First off, your sentence is broken because you inserted "obtained" recklessly. Secondly, your position disagrees with Snopes.
Thirdly, your use of the thermic effect of food is a bit wonky. 10% is, first off, an average estimate. Protein can cost you as much as 30%. Fat costs you very little. Secondly, TEF describes how many calories you will spend consuming the food in question. Conversely, it can be used to calculate how many calories of a given type of food one would need to recover from expenditure. What a bomb calorimeter gets from food is clearly not the same as what a human body gets from it. There are plenty of things that humans can eat that cannot sustain them calorically. Just ask Metamucil...
Fourthly (never had to go that far before), just think about it:
Even drinking cold water causes you to burn calories. Your body ends up doing the work to bring the water up to body temperature. How would digesting a highly fibrous water-stalk not take effort?
Yes, celery has a few digestible kcals per stalk, but you more than outstrip that in digestion.

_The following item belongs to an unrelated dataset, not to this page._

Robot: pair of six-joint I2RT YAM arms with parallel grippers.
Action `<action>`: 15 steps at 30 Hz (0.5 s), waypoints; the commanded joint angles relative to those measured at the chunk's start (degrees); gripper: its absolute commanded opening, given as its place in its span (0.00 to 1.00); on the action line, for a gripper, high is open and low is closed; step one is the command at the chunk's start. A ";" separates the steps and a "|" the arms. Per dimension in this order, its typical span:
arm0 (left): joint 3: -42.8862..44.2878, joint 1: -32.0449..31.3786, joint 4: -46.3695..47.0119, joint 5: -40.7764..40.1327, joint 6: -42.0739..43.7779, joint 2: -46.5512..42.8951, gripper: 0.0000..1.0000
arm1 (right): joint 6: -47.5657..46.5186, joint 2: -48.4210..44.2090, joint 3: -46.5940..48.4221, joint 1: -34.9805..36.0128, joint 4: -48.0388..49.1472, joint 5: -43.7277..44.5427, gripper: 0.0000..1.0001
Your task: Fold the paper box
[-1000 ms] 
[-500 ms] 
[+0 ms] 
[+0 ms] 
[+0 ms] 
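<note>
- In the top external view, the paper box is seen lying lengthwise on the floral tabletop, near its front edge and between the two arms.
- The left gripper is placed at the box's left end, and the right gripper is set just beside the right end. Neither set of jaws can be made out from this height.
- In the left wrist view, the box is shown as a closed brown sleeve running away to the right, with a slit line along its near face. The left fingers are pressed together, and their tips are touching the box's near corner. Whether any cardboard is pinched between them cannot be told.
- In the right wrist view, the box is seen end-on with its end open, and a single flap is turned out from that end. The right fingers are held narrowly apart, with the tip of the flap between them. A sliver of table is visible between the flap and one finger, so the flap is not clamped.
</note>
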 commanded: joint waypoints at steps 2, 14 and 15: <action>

Will those extra burned calories make a marked difference? God no, but you're still on the wrong side of the argument. Whipping out your PhD just shows how much trouble you are having defending your position. I certainly hope I never need any of your work. To be considered right in an argument, it helps to actually be right. I don't have a PhD, but if the point of getting one is to have something to wave around when you're clearly wrong, I think I'll pass.